Bassist Peter Jobson says: “We’ve had a bit of a hiatus. The first LP we did went really well, we recorded it at Studio Studio in Rochdale with Guy Garvey from Elbow.”
That was Natural History and it was released through dance label Wall of Sound.
But as the music industry started to tremor in the 2000s the band started to become more independent.
But it was worth it. Their last album, The Sky at Night, was nominated for a Mercury Prize.
“We always had a really good fan base but being nominated for a Mercury led to a lot more people following us.”
Let It All In is, in many ways, a philosophical album, taking on themes of life, death and love. The video for the single track, Some Better Day, shows a man turning up at his own funeral.
“It’s a melancholy song about the relief of death and the endless sleep and relaxation that comes with it. The man who turns up at his own funeral and looking down realises that it’s not such a bad thing.” But the song’s not particularly sombre, nor is it upbeat. In fact, much like the band itself, it’s hard to categorise it at all.
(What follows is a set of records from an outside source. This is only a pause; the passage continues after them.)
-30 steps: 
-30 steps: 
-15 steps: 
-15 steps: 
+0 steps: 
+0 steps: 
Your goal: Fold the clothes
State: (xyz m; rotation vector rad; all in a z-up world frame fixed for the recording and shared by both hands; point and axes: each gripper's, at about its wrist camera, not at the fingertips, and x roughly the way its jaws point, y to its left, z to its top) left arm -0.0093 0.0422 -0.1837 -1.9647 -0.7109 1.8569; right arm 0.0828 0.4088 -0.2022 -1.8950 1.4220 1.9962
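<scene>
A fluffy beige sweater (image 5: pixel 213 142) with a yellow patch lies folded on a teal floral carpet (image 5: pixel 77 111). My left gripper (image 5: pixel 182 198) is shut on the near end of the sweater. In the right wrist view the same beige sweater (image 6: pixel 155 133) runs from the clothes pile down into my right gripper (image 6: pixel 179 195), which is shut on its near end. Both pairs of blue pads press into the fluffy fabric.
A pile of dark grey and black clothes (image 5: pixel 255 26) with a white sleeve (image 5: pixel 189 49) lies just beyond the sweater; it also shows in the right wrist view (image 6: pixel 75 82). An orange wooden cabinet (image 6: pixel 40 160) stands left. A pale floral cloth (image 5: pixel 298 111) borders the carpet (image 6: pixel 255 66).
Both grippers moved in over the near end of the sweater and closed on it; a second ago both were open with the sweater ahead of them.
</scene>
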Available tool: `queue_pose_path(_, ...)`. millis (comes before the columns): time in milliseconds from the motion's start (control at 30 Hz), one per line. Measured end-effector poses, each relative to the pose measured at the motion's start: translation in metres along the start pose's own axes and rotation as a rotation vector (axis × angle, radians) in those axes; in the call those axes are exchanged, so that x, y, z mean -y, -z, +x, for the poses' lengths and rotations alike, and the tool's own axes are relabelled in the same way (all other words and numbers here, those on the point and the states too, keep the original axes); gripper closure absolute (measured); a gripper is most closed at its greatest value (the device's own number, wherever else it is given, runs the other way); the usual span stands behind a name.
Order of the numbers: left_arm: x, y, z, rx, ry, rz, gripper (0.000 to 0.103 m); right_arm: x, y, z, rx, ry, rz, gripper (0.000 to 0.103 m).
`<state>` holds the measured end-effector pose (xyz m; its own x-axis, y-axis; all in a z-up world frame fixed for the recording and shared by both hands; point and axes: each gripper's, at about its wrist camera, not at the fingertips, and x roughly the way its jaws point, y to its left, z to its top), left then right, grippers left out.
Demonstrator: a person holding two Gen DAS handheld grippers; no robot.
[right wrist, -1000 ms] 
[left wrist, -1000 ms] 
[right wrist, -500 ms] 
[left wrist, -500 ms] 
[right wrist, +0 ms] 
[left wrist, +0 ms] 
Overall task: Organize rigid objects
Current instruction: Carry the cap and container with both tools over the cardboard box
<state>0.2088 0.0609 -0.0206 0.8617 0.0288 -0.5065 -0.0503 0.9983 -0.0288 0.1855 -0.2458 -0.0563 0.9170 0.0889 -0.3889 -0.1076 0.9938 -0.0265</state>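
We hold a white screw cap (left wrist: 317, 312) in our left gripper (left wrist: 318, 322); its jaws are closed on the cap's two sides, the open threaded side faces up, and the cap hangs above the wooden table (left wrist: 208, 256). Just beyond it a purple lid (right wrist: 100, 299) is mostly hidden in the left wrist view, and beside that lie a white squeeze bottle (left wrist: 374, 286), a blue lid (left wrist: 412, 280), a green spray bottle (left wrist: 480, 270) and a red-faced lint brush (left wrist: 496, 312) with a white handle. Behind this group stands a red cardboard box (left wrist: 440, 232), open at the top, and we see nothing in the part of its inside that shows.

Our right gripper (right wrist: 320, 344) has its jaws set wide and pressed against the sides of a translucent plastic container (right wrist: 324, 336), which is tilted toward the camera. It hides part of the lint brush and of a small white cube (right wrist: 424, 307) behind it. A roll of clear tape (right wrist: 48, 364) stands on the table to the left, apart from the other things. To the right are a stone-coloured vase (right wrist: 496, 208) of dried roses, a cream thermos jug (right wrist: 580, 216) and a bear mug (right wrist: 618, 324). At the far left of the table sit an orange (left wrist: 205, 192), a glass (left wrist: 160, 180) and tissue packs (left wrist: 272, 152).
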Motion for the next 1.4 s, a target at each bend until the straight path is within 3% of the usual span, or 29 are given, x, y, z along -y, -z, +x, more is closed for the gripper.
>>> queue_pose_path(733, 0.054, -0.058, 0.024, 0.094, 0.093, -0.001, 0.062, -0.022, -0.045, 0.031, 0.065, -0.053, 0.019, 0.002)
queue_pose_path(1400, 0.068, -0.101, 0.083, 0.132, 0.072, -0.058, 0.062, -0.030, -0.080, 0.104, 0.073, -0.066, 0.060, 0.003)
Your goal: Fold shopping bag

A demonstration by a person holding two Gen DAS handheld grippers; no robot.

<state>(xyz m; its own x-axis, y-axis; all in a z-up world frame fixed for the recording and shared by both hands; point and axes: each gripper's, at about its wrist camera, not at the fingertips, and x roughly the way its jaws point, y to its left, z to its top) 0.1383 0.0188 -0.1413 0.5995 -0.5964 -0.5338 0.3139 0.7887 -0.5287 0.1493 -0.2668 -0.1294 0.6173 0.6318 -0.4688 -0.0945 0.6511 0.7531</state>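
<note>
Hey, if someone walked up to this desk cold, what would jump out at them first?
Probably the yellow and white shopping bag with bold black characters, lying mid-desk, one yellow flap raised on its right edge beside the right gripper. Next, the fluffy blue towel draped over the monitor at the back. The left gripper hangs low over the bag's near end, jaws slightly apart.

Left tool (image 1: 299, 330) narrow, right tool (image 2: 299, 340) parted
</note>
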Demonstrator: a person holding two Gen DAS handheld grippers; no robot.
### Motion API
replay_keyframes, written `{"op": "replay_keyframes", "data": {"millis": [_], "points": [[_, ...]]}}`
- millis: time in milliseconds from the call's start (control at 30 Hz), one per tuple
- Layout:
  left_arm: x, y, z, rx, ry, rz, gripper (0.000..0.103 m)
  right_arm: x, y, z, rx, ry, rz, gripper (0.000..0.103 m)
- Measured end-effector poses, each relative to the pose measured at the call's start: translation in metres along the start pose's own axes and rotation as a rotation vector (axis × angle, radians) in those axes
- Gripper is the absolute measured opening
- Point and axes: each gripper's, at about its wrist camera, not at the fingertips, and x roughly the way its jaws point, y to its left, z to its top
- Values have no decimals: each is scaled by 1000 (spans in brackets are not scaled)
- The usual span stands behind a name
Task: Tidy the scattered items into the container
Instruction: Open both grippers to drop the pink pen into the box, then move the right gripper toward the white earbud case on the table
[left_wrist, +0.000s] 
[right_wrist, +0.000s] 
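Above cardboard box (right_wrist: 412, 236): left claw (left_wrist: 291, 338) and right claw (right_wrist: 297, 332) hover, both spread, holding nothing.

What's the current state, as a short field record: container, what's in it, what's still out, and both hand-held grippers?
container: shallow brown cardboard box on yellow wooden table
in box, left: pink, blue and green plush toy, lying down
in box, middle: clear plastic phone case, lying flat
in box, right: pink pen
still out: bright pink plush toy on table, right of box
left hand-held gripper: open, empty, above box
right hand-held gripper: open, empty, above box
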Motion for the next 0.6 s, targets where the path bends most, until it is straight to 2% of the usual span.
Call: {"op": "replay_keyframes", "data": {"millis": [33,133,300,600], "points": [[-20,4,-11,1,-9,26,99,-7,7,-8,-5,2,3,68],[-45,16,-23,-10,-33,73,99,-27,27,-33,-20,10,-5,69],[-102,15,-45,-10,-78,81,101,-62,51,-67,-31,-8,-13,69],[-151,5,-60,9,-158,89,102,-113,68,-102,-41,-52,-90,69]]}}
“That’s why we called ourselves I Am Kloot. We wanted a name that wasn’t a commitment to anything in particular. We wanted to do loads of different things and we’ve always drawn from a big pool of music styles.”
And this week I Am Kloot bring their category-defying repertoire to the Leadmill, a gig the band are very much looking forward to.
“We always have a great time when we play at the Leadmill and it’s Saturday night and people in Sheffield are always up for a good night.”